Last week, a jury convicted former Oklahoma City police officer Daniel Holtzclaw of serial rape. His 13 victims ranged in age from 17 to 57. Prosecutors argued that the former police officer used his badge to target African-American women in lower-income, impoverished areas of the city. He specifically targeted vulnerable and marginalized women.
I was in Kenya working with my medical and legal colleagues when I heard the news. In areas of the world where there has been conflict or unrest, my colleagues and I teach other doctors, nurses, police officers, attorneys, and judges how to collect, document, and evaluate forensic evidence of sexual violence. Our main objective is to secure justice for survivors and end impunity for sexual violence.
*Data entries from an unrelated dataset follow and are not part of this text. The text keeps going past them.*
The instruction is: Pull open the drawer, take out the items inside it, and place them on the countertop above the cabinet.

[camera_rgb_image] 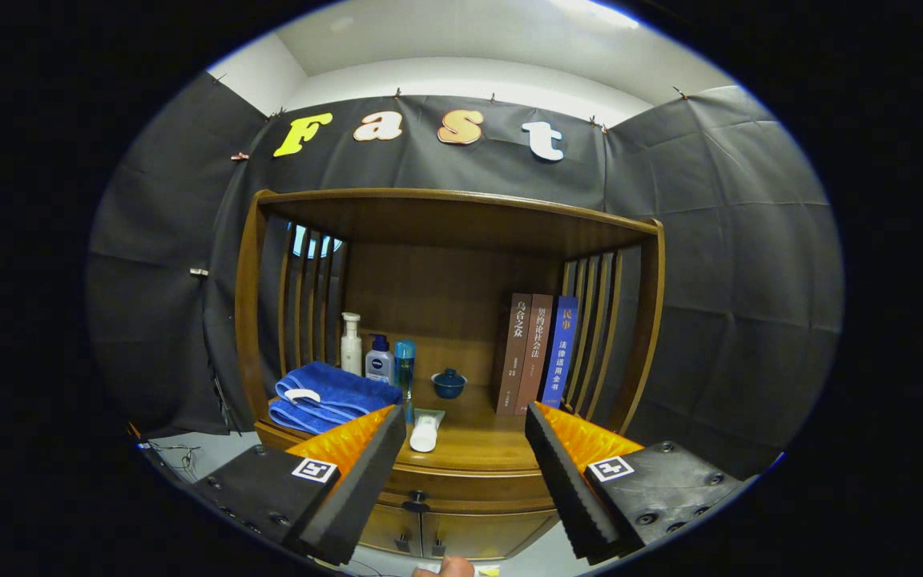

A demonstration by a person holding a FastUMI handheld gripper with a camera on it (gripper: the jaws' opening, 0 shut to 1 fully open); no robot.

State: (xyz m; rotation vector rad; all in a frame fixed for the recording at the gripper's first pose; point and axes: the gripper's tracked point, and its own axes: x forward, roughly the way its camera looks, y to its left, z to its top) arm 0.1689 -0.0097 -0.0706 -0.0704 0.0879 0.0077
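Note:
A wooden cabinet (461,473) with an open hutch stands ahead of me. Its drawer (469,487) sits just under the countertop (473,441), closed, with a dark knob (417,502) between and below my fingertips. My gripper (465,425) is open, fingers spread wide with nothing between them, held back from the cabinet front. On the countertop lie a folded blue towel (329,395) and a white tube (425,433). The inside of the drawer is hidden.
At the back of the countertop stand a white pump bottle (351,343), two blue bottles (381,359), a small blue lidded cup (449,384) and three books (538,353). Two lower cabinet doors (445,533) sit under the drawer. A fingertip (445,567) shows at the bottom.

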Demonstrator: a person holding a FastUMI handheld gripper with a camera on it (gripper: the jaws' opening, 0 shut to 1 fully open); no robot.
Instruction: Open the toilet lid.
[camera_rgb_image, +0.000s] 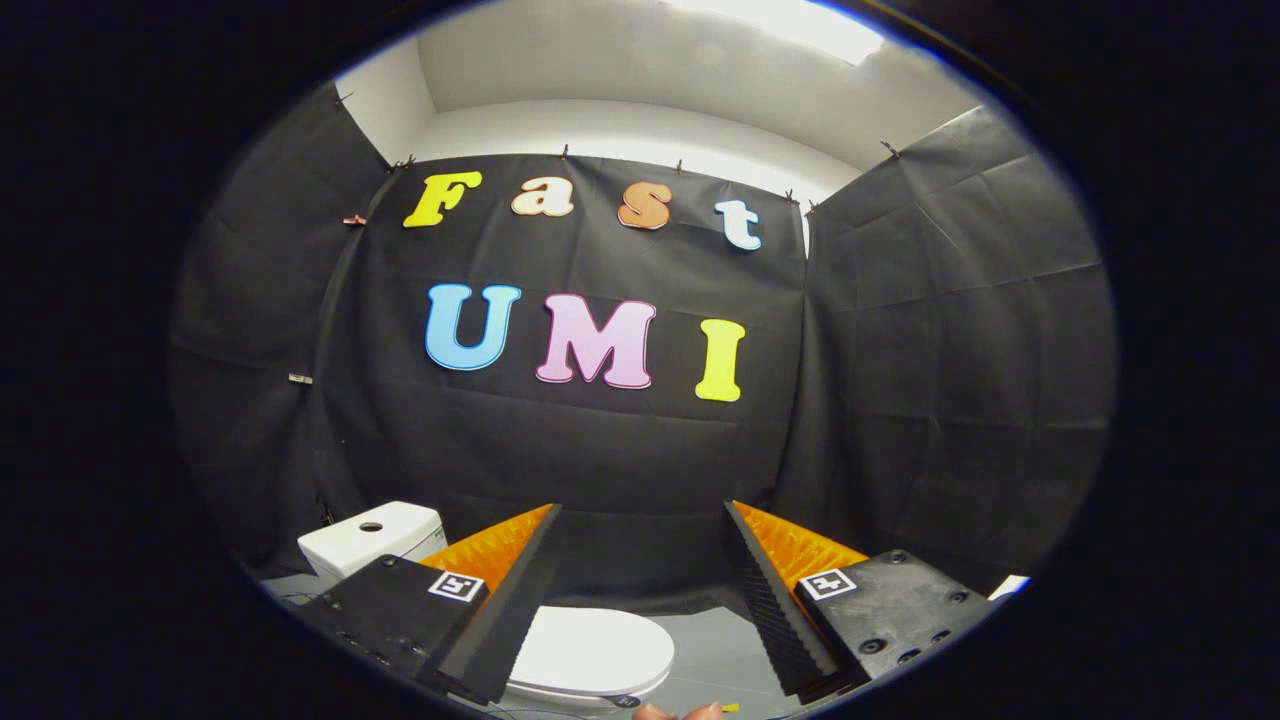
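Observation:
A white toilet stands low ahead of me on a grey floor. Its lid (590, 650) lies flat and closed, showing between my fingers, closer to the left one. The white tank (372, 538) with a round button on top rises behind the left finger. My gripper (642, 515) is open, its fingers spread wide with nothing between them, held above the toilet and apart from the lid.
Black cloth walls close in the booth behind and on both sides. The grey floor (715, 645) shows to the right of the toilet. A person's fingertips (680, 712) peek in below the lid's front edge. A small white object (1008, 586) sits at the far right.

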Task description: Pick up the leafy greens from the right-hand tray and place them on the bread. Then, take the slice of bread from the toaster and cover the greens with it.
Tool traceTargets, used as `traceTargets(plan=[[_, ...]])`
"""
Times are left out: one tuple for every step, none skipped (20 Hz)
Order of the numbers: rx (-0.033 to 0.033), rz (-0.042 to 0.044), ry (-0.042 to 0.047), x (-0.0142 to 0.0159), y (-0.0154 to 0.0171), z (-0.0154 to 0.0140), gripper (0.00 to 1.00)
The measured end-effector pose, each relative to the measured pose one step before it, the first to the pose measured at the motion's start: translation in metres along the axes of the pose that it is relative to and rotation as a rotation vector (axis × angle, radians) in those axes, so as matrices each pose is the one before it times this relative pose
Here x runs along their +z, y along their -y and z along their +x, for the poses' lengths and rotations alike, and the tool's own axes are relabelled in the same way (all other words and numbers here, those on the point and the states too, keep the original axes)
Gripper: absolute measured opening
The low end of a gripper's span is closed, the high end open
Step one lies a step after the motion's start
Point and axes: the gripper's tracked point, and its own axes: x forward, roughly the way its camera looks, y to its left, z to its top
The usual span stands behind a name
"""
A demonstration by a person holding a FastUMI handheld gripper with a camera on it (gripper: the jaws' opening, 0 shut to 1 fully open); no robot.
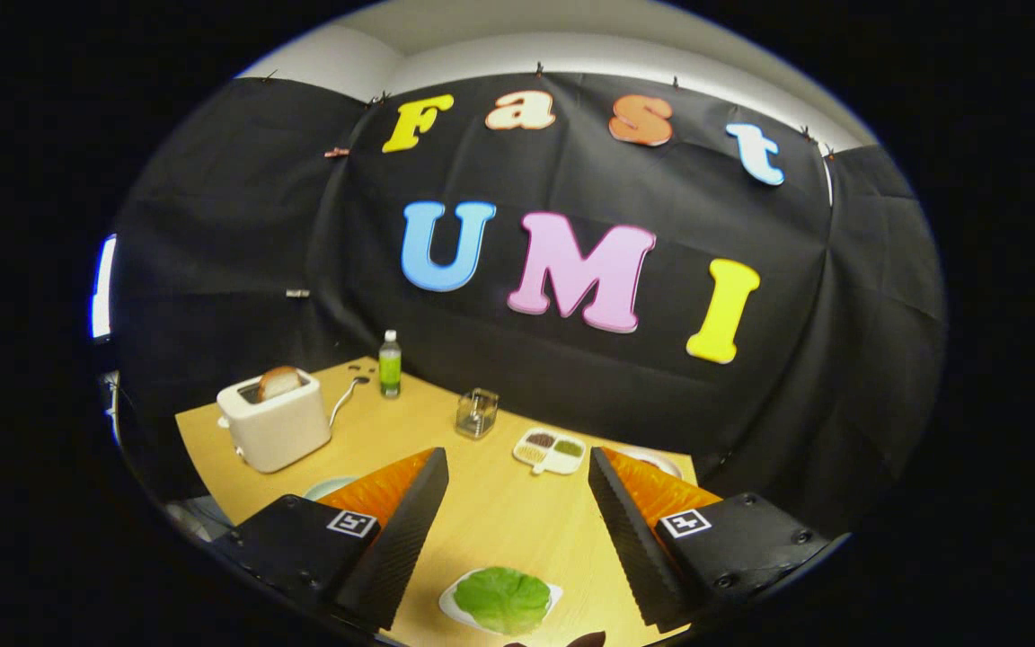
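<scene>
Gripper [517,472] fingers are spread wide apart and they pinch nothing; bare wooden table [490,512] shows between them. One green leaf [503,598] lies low between the two fingers, nearer than their tips. It is flat, round and bright green, with pale veins, and it rests on a white piece [459,600] of which only the edges show, so one cannot tell if this is bread or a plate. Nothing stands between the fingers and the leaf.

Beyond the left finger stands one white toaster [273,429], and one slice of bread [278,382] with a brown crust sticks up out of its slot. A cord [344,400] runs from the toaster toward the wall. Further back is one small bottle [390,364] with green content, upright. Near the middle of the table stands one clear glass holder [477,412]. Just ahead of the right fingertip lies one white divided dish [550,450] with small portions in its compartments. A rim of a plate [661,462] shows behind the right finger, and another pale rim [327,486] shows behind the left finger.
</scene>
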Motion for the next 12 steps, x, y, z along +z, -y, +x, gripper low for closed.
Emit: traceTargets(plan=[[0.0127,0.01169,-0.06708,-0.02325,0.00088,0.00187,0.98],[0.0127,0.008,-0.06566,-0.02353,0.00083,0.0031,0.98],[0.01415,0.00474,-0.07778,-0.02665,0.00002,0.00552,0.98],[0.01279,-0.00239,-0.0681,-0.02501,0.0,0.00519,0.98],[0.01507,-0.01073,-0.06,-0.02292,-0.00126,0.00628,0.98],[0.01384,-0.01783,-0.05643,-0.0217,-0.00213,0.01001,0.98],[0.01576,-0.01772,-0.0504,-0.01788,-0.00189,0.00816,0.98],[0.01533,-0.01252,-0.04609,-0.01589,-0.00303,0.0093,0.97],[0.01516,-0.00394,-0.03685,-0.01305,-0.00357,0.00947,0.96],[0.01051,0.00334,-0.02886,-0.01041,-0.00075,0.00878,0.94],[0.00515,0.01018,-0.02687,-0.00917,0.00114,0.00949,0.92],[0.00795,0.01371,-0.02228,-0.00665,0.00036,0.01191,0.92]])
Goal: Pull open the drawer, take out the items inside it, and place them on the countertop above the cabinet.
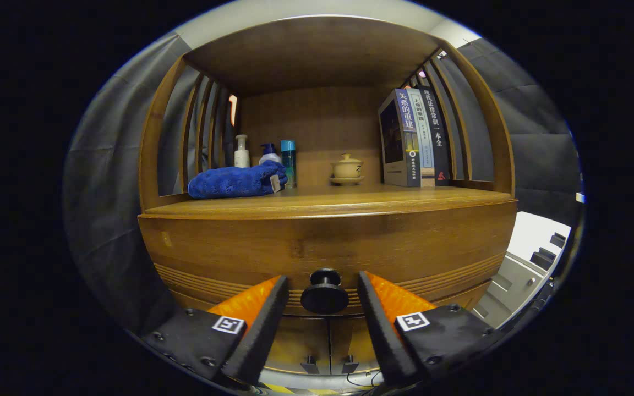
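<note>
Gripper view: gripper [322, 300] jaws released, flanking the black round knob [324, 293] on the shut wooden drawer [328, 245] below the counter [350, 204]. Knob looks rigid, smooth, possibly slippery; grip its narrow neck.

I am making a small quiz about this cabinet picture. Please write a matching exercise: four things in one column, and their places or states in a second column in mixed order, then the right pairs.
Things:
1. knob
2. towel
3. books
4. teacup

Places or states:
A. standing upright at the right end of the countertop
B. between the open fingers of the gripper, not yet touched
C. folded, lying in front of the bottles
D. lidded, on a saucer near the middle of the countertop

Pairs: 1-B, 2-C, 3-A, 4-D
</note>
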A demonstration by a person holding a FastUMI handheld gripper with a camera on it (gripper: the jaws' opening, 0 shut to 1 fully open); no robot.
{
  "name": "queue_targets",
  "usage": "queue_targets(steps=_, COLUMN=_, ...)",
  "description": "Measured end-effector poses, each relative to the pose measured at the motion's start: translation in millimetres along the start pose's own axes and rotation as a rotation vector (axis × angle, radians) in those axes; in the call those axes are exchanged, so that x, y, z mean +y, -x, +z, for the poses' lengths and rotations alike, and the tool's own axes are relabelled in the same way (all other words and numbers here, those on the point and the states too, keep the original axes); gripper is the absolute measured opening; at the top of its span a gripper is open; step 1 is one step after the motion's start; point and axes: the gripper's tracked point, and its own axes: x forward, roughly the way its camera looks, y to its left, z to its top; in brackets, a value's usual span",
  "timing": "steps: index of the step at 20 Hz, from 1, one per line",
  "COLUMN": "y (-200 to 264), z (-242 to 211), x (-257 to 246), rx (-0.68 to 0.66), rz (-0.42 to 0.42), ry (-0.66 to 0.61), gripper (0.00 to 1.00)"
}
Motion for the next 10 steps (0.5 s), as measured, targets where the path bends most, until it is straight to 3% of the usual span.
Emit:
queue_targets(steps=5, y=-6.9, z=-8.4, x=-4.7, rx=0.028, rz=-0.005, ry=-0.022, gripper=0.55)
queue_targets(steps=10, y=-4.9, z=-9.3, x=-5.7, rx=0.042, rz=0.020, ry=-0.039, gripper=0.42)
Over the past 10 years, I have evaluated and cared for many women, men, and children who have suffered from rape and other forms of sexual assault. Though many factors influence how survivors recover, justice is hugely important to their recovery.
Sexual violence isn’t only a human rights violation. It’s an international public health problem resulting in a significant medical and mental health burden for victims, families, communities, and society. Victims can suffer from physical injuries, HIV and other sexually transmitted diseases, chronic pain, pregnancy, and mental health complications like Posttraumatic Stress Disorder (PTSD) and depression. Sexual violence can also result in severe social and economic consequences for survivors and their families.
Survivors deserve the most effective investigations and prosecutions, and health care professionals need to play a role in this process. By providing objective forensic evidence, doctors and other health professionals can help secure justice and medical and mental health support for survivors, deter future crimes, and promote societal intolerance for sexual violence.
Justice for survivors extends beyond the conviction of perpetrators. Survivors also deserve an efficient trial process free of corruption, attention to the crime and not the survivor’s personal history, and the elimination of barriers to justice and care. In the Oklahoma City case, Holtzclaw assaulted multiple women while he was actually under investigation – suggesting that the justice system failed to protect many of his victims from being assaulted in the first place. In conflict zones, when governments fail to protect people from sexual violence, reparations are made to survivors. Perhaps similar reparations are needed in this case.
Equally important to securing justice is the acknowledgement that sexual violence occurs because of abuses of power. Sexual violence isn’t just about sex. Justice requires that we dismantle pathological systems of domination – like sexism, racism, and classism – that lead to sexual assault and other forms of violence. After all, isn’t an ounce of prevention worth a pound of cure?